It is rare to come across someone in one's professional life that becomes both a role model and a friend.
I met Jen Anderson in 1999/2000 when I was working with the team at Lifeskills. Jen had been Barrie Hopson's ex (founder of Lifeskills) and had been in consulting for a long time. We needed help with some work at Metropolitan Housing on our leadership development / project management work and Jen arrived to help. She was wonderful - organized, smart, focused, funny, supportive, challenging, imaginative, creative and well versed in the "stuff" both in terms of substance and process. We got on well.
In 2002/3 she won some work with Sunderland Hospital and again we worked together - just the two of us. We created a program, delivered it and trusted each other a lot. We spent time socially here too, where I found out more about her hopes and ambitions. Given that she had beaten cancer once, the only thing "odd" about Jen was that she continued to smoke.

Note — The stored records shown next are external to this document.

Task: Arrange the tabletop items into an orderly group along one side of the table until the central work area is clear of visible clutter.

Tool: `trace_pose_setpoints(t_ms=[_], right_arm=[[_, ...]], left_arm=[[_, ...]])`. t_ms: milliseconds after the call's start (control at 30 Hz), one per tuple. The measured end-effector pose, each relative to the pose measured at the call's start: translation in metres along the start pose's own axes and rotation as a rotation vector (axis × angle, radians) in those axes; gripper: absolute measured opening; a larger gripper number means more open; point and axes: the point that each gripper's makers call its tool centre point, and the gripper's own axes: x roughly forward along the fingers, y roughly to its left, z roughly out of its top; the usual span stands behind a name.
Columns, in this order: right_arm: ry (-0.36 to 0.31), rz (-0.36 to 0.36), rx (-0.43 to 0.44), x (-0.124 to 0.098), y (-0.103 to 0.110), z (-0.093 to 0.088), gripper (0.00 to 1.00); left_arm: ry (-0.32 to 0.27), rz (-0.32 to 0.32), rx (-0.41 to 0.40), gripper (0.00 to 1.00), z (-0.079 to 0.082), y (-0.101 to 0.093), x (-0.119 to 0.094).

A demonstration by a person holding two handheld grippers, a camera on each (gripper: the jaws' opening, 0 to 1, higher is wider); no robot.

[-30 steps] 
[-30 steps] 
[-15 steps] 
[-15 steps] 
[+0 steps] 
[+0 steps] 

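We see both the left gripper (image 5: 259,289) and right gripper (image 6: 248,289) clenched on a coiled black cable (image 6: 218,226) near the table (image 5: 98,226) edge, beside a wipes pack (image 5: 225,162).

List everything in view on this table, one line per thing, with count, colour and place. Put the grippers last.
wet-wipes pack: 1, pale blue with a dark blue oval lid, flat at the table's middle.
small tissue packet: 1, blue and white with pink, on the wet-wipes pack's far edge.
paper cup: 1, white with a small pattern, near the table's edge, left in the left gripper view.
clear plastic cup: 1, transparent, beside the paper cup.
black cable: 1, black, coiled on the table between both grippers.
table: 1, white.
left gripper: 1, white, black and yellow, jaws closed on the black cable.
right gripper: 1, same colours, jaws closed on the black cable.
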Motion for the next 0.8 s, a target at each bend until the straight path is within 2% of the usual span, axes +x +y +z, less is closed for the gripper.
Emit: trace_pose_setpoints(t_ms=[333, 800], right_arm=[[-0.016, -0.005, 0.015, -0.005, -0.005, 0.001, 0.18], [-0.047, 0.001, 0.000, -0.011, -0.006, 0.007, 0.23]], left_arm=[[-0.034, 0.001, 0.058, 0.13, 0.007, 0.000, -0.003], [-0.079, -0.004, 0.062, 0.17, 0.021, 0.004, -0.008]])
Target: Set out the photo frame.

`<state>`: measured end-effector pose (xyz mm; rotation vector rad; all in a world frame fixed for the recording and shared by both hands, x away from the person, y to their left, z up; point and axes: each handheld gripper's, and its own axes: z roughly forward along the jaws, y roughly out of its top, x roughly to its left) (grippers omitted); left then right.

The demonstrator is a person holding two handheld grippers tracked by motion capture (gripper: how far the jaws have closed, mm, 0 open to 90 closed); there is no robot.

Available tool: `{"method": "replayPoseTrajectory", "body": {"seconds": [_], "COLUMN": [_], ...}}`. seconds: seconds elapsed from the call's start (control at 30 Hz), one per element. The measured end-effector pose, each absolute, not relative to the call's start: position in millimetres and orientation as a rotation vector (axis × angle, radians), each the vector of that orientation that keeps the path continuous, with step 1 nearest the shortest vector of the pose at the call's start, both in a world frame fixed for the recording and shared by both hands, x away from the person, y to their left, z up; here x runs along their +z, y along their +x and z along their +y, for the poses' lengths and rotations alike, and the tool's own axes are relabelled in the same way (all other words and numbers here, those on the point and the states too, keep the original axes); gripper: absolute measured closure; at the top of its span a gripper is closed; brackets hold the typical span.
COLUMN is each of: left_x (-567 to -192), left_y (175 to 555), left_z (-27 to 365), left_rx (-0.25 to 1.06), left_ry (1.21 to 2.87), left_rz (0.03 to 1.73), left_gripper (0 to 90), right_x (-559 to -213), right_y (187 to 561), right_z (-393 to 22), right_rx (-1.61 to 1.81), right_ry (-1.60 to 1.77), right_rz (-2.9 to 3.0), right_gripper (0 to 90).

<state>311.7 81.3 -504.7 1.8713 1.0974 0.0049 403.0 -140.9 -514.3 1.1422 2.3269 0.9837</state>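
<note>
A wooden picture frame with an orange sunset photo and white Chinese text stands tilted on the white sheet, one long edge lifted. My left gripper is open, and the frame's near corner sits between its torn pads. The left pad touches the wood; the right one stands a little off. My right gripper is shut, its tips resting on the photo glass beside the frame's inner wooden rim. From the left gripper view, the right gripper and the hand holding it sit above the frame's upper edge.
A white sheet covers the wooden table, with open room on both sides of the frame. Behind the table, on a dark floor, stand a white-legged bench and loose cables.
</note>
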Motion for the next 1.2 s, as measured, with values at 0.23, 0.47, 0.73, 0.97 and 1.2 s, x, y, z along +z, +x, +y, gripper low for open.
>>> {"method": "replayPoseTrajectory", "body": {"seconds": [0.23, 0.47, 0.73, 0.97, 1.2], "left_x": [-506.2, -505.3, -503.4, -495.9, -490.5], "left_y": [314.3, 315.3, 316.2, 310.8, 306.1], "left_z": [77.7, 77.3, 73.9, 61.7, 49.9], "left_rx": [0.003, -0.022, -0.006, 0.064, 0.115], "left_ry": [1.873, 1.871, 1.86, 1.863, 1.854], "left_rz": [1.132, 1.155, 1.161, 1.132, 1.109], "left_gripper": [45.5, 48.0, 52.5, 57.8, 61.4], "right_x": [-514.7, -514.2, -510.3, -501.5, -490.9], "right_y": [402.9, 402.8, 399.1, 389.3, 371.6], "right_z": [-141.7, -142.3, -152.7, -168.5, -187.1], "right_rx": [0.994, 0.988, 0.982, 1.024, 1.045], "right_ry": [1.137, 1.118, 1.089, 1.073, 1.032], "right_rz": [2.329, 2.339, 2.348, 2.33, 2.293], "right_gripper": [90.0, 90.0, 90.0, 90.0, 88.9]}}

She wanted to move to Kenya, to live there with her partner Phillip and rest. She had battled with cancer and won, but it had left her conscious of the frailty of life. They had a place in Kenya - they were getting ready to go. The idea was to do a bang up job on their house in the north, sell it a profit and retire to Kenya on the basis of this (and other cash set aside).
She couldn't, however, leave her father - who was frail and a little dementia got in the way of their relationship, which was a grumpy one anyway.
Then she got hit with another bout of cancer, this time she was finding it tough to beat. She tried chemo, she tried alternatives, she tried, well anything and was very systematic about it too - I can just picture her colour coded binders, key points underlined, power point slides with the focal points of various therapies... She kept us all informed of progress and was for ever optimistic, though her last note had a sense of running out of options.
She died yesterday. Her partner was there with her when she moved on and was able to spend the time caring for her.
But I will miss her. I will miss her smile. Her energy. Her commitment and her ability to show empathy with people. I have lost an exemplary colleague and a friend. I have lost someone who knew the value of life, and lived it to the full as long as she could.
Take care Jen, wherever you are. I know you will spend time in Kenya - be there whenever the mood takes you.